Look through the records below for the line holding "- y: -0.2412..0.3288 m". Write it out exactly, with each following line through the line holding "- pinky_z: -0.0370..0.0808".

◇ ◇ ◇ ◇

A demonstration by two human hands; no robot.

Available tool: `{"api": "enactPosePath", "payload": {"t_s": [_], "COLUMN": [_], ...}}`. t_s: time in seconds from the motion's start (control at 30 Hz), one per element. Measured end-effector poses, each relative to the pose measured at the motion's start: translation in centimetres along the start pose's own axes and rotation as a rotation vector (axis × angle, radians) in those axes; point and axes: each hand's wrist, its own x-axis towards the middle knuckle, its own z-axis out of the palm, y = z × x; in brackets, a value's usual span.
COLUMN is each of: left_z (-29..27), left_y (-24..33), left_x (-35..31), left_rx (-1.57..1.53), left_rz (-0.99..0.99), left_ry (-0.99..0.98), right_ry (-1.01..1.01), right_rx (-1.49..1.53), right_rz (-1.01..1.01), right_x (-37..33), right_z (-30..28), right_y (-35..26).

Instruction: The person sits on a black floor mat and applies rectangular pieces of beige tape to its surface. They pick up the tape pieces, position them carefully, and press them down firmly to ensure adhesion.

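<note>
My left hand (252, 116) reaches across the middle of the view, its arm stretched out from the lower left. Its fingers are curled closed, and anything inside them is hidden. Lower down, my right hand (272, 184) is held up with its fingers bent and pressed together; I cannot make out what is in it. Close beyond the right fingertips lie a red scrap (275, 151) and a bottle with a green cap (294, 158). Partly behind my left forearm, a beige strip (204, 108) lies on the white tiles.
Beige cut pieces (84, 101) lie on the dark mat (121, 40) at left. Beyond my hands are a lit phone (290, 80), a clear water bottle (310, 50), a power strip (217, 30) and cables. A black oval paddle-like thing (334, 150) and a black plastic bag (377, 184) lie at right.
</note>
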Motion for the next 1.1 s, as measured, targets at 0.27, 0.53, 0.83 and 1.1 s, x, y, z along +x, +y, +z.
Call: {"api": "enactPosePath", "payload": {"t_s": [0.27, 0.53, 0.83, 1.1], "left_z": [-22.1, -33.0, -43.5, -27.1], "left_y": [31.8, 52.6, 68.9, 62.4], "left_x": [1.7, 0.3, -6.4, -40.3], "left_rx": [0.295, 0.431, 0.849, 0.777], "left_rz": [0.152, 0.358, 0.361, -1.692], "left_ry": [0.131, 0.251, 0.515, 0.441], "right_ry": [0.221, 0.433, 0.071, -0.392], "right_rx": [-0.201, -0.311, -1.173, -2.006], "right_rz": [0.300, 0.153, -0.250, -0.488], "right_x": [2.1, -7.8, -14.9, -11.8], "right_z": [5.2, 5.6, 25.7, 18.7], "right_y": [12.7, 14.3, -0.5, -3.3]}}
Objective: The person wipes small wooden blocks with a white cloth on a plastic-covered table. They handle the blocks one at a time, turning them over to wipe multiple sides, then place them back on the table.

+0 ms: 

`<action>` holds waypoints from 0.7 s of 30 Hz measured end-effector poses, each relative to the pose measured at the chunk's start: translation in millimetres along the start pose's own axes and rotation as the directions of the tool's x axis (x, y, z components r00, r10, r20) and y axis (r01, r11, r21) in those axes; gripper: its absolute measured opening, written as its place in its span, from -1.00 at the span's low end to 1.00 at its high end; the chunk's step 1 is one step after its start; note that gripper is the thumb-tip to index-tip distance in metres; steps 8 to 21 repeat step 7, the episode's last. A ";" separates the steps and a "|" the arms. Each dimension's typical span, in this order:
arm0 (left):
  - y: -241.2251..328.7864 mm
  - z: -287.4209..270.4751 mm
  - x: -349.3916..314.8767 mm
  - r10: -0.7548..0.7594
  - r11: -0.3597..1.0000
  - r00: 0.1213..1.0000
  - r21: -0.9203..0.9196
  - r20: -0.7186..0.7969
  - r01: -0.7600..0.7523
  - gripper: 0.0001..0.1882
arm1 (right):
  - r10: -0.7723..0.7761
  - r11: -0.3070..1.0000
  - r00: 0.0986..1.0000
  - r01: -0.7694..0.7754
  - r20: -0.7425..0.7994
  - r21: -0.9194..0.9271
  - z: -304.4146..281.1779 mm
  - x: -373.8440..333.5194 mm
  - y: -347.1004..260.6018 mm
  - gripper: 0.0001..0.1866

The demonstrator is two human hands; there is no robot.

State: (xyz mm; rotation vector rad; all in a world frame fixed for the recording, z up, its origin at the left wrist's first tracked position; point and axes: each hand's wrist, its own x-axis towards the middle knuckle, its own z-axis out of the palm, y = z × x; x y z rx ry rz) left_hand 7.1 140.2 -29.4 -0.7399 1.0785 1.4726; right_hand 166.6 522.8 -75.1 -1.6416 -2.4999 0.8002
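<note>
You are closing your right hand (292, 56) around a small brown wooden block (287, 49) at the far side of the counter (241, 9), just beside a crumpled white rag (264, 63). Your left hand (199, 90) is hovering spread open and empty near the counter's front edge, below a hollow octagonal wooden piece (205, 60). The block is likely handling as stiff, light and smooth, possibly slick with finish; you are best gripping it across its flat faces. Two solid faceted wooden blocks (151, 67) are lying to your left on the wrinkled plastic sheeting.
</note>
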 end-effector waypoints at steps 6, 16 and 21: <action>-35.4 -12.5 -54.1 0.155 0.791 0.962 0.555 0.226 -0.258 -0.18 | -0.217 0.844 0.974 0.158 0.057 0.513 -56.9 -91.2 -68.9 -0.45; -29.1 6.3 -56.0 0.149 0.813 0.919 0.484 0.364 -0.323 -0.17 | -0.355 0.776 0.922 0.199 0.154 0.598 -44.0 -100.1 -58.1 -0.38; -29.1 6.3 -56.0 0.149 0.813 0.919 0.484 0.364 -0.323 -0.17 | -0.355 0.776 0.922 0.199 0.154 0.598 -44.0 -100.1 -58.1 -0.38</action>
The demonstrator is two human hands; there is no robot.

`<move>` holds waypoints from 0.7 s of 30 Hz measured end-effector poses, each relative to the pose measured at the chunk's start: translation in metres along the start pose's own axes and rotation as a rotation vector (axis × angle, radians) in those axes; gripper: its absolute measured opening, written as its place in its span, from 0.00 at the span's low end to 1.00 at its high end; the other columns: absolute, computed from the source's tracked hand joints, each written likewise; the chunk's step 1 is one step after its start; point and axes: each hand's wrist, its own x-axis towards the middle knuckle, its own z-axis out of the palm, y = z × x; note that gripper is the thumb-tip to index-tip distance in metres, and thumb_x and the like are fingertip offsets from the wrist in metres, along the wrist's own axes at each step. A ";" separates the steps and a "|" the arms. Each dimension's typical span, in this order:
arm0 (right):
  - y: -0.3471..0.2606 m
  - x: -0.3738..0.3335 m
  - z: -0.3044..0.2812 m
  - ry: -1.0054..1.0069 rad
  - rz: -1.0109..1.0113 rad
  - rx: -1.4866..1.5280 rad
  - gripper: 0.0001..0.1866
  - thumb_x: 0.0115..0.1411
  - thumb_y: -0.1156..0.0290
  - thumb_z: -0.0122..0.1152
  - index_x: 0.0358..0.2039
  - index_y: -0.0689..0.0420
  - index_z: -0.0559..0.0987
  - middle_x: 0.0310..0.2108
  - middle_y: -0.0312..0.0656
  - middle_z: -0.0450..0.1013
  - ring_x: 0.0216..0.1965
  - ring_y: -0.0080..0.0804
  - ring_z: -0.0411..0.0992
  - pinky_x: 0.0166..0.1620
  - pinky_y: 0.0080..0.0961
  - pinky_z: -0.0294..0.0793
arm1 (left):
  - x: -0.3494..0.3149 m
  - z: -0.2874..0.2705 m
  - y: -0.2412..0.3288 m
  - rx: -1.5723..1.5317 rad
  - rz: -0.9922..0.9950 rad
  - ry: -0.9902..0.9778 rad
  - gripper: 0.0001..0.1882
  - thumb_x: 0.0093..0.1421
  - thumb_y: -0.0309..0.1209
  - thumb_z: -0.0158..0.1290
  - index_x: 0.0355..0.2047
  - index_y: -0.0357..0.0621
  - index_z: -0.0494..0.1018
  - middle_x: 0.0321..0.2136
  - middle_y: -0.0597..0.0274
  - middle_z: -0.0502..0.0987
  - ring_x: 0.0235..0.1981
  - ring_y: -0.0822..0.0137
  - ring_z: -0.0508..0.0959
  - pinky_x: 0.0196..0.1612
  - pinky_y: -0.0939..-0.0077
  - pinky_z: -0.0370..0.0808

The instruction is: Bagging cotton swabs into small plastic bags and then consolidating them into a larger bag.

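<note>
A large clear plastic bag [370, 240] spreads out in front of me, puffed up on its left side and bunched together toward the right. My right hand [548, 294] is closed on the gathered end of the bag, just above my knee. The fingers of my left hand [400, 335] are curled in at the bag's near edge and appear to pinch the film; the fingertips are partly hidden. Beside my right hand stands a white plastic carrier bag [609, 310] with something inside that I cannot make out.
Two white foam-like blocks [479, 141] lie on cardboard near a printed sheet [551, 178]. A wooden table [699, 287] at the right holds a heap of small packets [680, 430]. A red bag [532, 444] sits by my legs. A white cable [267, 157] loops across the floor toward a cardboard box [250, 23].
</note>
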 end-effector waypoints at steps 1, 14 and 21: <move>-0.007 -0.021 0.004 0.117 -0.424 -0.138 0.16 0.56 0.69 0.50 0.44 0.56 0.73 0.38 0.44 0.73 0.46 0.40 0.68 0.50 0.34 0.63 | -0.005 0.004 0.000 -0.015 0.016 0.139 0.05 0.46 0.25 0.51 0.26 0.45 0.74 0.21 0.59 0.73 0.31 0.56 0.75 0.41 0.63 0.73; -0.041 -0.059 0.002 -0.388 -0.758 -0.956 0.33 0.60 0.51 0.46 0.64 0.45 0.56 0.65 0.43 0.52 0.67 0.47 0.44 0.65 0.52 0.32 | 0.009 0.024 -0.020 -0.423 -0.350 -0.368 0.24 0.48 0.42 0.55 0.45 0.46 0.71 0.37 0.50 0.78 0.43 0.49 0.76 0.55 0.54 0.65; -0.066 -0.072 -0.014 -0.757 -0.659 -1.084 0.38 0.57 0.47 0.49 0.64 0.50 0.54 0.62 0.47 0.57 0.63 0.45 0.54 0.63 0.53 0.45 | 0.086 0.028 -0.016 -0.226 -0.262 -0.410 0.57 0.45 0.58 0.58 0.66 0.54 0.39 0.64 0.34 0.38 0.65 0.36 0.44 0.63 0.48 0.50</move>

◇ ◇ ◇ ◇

» ANSWER AREA
  - y: -0.2412..0.3288 m
  - rx: -1.5723..1.5317 rad
  - rz: -0.9922..0.9950 rad
  - ry: -0.9902..0.9778 rad
  - gripper: 0.0001..0.1882
  - thumb_x: 0.0093..0.1421
  - thumb_y: -0.0309..0.1209
  - thumb_z: -0.0158..0.1290
  - index_x: 0.0355..0.2047
  - index_y: -0.0357..0.0621
  - index_z: -0.0494..0.1018
  - middle_x: 0.0321..0.2136
  - middle_y: -0.0597..0.0274
  - middle_z: -0.0502..0.0987
  - ring_x: 0.0235..0.1981
  - ring_y: -0.0822..0.0137
  - ring_z: -0.0508..0.0959
  - pinky_x: 0.0196..0.1612
  - pinky_y: -0.0939..-0.0077
  - pinky_z: -0.0370..0.0808

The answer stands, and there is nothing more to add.